2.3K views 10 replies 8 participants last post by  AustinDB  
#1 ·
Hi folks-- I'm a remodeler in western MA. Have been in business for myself since 2018, though not a spring chicken. So the business side of things is relatively new to me, and I've benefited greatly from reading about a million threads on CT. That said, this question has nothing to with business per se.

First I should state that I've done some simple tool repair stuff but am not a hardcore mechanic type.

I have a Rolair JC10, at least 10 years old. I really like it but sometime around Covid it got glitchy and I sent it out via my local yard to get fixed by whatever service center the yard used at the time. It came back many moons later, untouched/unfixed, for no good reason except maybe it's Covid and we give up? In the meantime I picked up a Hitachi-tabo pancake which lives and works in my enclosed trailer. I'm trying to revive the JC10 because I like it for close quarters use in occupied houses, and it's helpful to have a backup in case I'm spread across two jobs needing air.

Anyway, here's the situation:
Initial problem was that it would turn on, fill . . . keep filling . . . not cut out, and then dump pressure somewhere in the "red zone" on the tank gauge. The internet said the fix for this is a new pressure switch. So I ordered a new pressure switch and replaced it today. After replacing the switch, it does the exact same thing (i.e., filling & not cutting out).

I tried drinking a beer and staring at it, thought I'd see if anyone has a better idea of potential next step.
 
#2 ·
I have a rigid twin tank that will do the same thing in cold weather. It clears up when it warns up outside. I think it freezes up inside .

I'll run it and manually turn it off before the pressure relief pops, takes a few cycles. Then I make sure I get all the water out for a few uses.
 
#6 ·
This is from another forum...

I own a JC10 and had what I believe is the same problem. The issue for me was a bit of debris keeping a check valve partially open. This caused the tank not to fill and the motor ran longer than it should. The motor is not rated for continuous duty and left a smell like you mention. I contacted rolair service and they instructed me to so the following:

1. unplug the compressor
2. drain all the air out of the compressor
3. carefully unscrew the check valve cover. Be careful there is a small spring inside.
4. clean out any small debris in the valve
5. reassemble the check valve making sure the spring is in place

After I completed those steps the compressor worked as before. It's nice and quiet as before.

Hope that helps.

I circled the check valve in a photo of my compressor. It's not incredibly obvious where it is.

compressor check valve circled.jpg
 
#9 ·
Thanks for all the feedback guys.

The temperature thing could be a player, this compressor has been sitting in the shed and I only brought it inside about 1/2 hour before I replaced the pressure switch.
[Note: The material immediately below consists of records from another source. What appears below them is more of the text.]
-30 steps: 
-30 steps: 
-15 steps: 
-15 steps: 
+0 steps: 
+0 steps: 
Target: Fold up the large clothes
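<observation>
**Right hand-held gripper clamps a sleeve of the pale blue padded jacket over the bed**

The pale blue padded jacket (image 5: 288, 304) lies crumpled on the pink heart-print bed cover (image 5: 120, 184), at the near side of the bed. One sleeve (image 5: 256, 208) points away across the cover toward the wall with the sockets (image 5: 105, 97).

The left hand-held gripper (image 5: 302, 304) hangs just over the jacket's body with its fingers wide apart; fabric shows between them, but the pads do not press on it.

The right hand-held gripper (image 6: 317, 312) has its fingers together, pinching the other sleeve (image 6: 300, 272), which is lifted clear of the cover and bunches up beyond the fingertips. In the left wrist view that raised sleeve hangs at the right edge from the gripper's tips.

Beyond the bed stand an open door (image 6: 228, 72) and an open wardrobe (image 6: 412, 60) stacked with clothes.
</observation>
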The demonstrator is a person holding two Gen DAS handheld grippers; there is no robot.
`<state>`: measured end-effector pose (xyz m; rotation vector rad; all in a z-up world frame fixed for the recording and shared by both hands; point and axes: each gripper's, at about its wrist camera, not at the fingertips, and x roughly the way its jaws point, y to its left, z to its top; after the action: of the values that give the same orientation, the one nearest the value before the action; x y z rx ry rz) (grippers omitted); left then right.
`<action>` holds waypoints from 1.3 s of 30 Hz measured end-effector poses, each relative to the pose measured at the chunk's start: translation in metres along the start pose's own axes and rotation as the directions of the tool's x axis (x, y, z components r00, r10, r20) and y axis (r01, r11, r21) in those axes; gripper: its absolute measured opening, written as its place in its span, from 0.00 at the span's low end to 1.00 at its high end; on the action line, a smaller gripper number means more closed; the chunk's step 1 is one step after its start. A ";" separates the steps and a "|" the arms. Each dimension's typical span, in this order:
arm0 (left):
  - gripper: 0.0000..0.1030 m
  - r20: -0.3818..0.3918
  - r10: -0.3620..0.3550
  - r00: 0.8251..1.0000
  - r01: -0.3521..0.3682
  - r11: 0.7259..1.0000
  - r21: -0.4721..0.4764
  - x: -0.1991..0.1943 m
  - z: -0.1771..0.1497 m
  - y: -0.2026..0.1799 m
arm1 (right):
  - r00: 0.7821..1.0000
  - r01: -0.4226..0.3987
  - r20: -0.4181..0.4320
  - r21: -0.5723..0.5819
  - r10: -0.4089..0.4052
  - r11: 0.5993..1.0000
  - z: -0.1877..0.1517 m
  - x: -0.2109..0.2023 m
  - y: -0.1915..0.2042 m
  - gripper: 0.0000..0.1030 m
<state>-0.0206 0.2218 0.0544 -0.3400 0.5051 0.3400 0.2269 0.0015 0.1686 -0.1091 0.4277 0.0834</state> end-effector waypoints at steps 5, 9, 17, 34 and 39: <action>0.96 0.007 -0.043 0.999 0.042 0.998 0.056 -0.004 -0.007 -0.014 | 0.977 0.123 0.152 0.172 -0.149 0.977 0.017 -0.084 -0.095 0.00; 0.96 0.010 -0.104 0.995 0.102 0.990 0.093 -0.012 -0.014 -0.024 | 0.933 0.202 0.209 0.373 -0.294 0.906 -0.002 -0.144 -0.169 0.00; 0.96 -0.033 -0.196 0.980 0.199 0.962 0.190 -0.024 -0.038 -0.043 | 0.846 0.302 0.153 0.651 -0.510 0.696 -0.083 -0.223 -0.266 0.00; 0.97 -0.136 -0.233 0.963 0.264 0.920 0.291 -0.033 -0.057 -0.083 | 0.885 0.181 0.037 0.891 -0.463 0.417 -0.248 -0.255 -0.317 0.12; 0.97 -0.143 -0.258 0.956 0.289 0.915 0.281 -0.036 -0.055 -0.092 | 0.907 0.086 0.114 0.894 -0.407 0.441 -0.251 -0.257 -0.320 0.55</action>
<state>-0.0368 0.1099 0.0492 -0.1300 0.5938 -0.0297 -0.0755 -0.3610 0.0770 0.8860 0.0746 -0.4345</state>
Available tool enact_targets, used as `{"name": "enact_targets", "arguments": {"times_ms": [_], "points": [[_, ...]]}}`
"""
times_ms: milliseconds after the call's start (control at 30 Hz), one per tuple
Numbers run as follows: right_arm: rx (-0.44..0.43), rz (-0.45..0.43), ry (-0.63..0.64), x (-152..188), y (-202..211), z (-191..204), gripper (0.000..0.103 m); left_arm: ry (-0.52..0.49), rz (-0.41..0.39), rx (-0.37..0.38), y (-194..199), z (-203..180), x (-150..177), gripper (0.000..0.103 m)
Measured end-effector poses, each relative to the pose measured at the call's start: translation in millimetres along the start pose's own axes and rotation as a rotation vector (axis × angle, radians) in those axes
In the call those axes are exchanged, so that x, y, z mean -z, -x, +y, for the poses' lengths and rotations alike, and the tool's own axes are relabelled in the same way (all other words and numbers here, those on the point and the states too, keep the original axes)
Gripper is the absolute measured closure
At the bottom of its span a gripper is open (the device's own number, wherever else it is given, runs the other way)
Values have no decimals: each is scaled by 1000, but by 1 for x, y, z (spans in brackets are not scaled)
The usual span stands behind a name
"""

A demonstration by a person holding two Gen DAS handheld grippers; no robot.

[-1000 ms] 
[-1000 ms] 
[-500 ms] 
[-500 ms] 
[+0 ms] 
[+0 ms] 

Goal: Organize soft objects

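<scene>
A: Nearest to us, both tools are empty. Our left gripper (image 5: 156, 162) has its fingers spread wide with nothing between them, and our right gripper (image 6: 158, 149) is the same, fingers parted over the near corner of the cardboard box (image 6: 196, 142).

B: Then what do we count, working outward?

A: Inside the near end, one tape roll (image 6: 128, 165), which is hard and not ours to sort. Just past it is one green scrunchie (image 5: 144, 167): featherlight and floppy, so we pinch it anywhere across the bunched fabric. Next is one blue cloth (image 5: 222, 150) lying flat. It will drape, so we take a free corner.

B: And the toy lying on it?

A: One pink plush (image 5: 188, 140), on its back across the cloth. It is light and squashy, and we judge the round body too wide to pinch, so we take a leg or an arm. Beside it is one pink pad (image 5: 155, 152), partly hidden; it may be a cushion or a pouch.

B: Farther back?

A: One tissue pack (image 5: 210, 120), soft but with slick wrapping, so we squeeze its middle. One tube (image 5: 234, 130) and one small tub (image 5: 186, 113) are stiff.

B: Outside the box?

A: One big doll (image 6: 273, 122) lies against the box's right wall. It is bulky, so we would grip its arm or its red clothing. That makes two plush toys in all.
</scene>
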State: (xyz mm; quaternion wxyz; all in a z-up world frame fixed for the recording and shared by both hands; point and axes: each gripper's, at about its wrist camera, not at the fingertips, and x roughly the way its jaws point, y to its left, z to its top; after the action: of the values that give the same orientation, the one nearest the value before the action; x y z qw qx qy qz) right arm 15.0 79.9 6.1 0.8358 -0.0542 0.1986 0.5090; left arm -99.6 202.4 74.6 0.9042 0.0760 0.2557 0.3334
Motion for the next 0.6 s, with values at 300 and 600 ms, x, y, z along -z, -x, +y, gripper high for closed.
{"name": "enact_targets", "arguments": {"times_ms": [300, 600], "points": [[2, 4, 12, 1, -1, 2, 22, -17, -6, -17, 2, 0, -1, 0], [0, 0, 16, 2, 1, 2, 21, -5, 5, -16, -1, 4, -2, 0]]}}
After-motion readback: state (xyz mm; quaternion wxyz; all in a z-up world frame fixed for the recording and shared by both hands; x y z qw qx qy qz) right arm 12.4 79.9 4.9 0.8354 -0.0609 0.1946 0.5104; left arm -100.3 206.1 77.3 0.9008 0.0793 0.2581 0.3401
Otherwise I guess it's tracking down the weak link between check valve, regulator, blowoff valve. Anything that's vulnerable to particles of crud could be suspect. I think the check valve is the one next to the head that hisses when you first turn on power, then closes as pressure builds? That sounds like it's working correctly. I'm not hearing anything unusual as the tank fills, but maybe a small leak might not make enough noise to be noticeable. Might have to pick this up again after morning coffee.

I mostly use air for interior trim. I do smaller jobs, i.e. a couple/few windows at a time. I own framing, siding, roofing nailers but rarely use them. If I do, it's like pop . . . pop . . . pop . . . as opposed to poppitypoppitypop. I stick with smaller compressors partly because I'm often working on older houses with who knows what sharing the circuit with the only available receptacle. The JC10 generally gets used inside and I'm running 25/50 feet of hose to one nailer, or two on a splitter. But since I'm solo, only one nailer is ever active at a given moment.

Bud Light is not the problem, I'm in a "session IPA" mode here.
 
#10 ·
I tried filling/draining multiple times this morning to see if the warmup thing would do the trick. No change.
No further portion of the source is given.